I'm working on deriving this recurrence relation in the form $O(n^d)$ for some value of d:
$B(n) = 5\cdot B(\frac{n}{3}) + cn^2$
The initial condition is:
$B(1) = c$
I'm having trouble incorporating the n^2 into my derivation.

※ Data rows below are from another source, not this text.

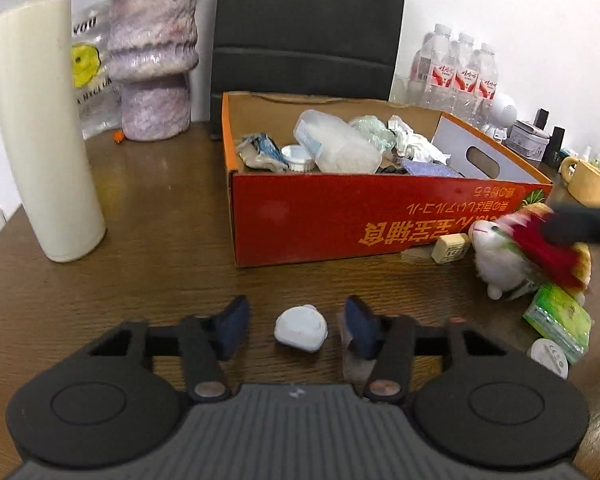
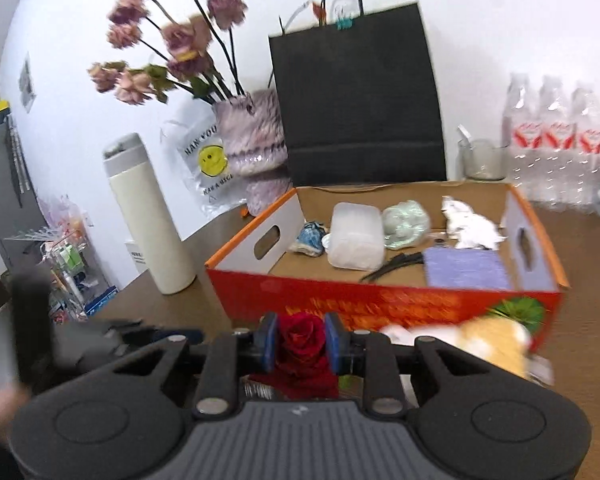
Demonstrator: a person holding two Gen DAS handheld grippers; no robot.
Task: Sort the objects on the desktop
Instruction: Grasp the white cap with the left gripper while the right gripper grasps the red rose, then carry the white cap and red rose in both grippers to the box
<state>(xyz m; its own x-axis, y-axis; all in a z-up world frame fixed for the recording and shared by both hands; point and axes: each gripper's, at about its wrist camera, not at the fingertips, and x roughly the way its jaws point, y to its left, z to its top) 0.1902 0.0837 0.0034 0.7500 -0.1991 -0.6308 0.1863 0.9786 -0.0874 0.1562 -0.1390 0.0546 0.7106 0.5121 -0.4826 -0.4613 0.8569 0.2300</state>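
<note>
1. Here the left gripper stands apart around a small white plastic case on the brown wooden desk, bare wood beside it.
2. The right gripper clamps a red fabric rose.
3. The orange cardboard box holds a clear plastic tub and crumpled paper.

On the tabletop the open box stands in the middle, with a bag upright behind it. Left of the box stands a vase, and further left and nearer, a tall flask. In the box lie a plastic tub, crumpled paper right of it, and a flat pad at the front right corner. Water bottles stand behind the box to its right, a mug beside that corner. Before the box, a small cap lies between the left tool's fingers, apart from both; a plush toy lies to the right, a packet just before it. The right tool has a rose between its pads
</note>
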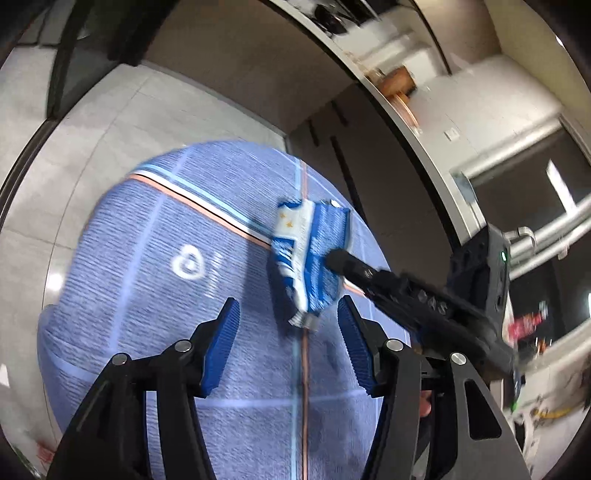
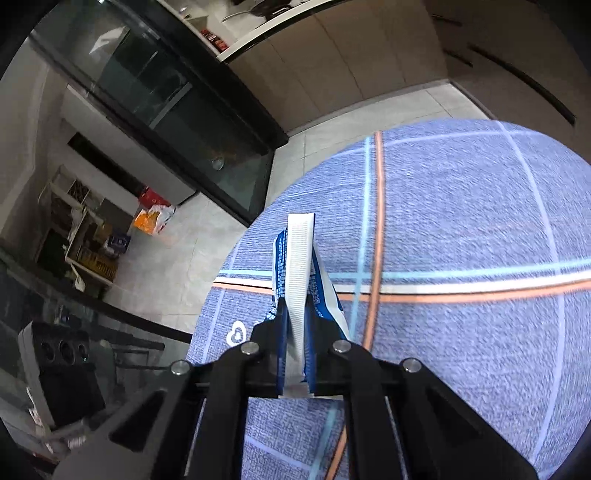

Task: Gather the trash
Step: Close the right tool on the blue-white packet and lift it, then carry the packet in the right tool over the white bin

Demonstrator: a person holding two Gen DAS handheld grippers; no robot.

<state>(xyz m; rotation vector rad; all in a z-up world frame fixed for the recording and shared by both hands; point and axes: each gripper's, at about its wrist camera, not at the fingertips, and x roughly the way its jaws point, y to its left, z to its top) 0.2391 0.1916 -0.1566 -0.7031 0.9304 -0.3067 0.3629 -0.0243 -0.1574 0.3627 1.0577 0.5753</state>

This is what I have so far:
We set $n = 3^k$
$5^k(1 + \frac{5}{3} + (\frac{5}{3})^2 + ... + (\frac{5}{3})^k$
Which leads to $3^k\cdot (\frac{10}{3})^k$ -> $5^k = 5^{log_3n}$ -> $log_{3}n = k$
Not sure how to derive the final running time to be $O(n^d)$. Any help would be appreciated!
\begin{equation} \begin{split} B(n) &= 5B(\frac{n}{3}) + cn^2 \\ &= 5(5B(\frac{n}{3^2}) + c(\frac{n}{3})^2) + cn^2 \\ &= 5^2B(\frac{n}{3^2}) + c[5(\frac{n}{3})^2 + n^2] \\ &= 5^2(5B(\frac{n}{3^3}) + c(\frac{n}{3^2})^2) + c[5(\frac{n}{3})^2 + n^2] \\ &= 5^3B(\frac{n}{3^3}) + c[5^2(\frac{n}{3^2})^2 +5(\frac{n}{3})^2 + n^2] \\ &= \vdots \\ &= 5^kB(\frac{n}{3^k}) + c[5^{k-1}(\frac{n}{3^{k-1}})^2 + \ldots +5(\frac{n}{3})^2 + n^2]\\ &= 5^kB(\frac{n}{3^k}) + cn^2 \sum_{i=0}^{k-1} 5^i(\frac{1}{3^i})^2 \\ &= 5^kB(\frac{n}{3^k}) + cn^2 \sum_{i=0}^{k-1} (\frac{5}{3^2})^i \\ &= 5^kB(\frac{n}{3^k}) + cn^2 \frac{1-(\frac{5}{9})^k}{1- \frac{5}{9}} \end{split} \end{equation}
But $B(1) = c$ hence for $k=\log_3 n$ $$B(n) = 5^{\log_3 n}c + \frac{9}{4} cn^2 (1-(\frac{5}{9})^{\log_3 n})$$ It seems that the dominating term is $O(n^2)$.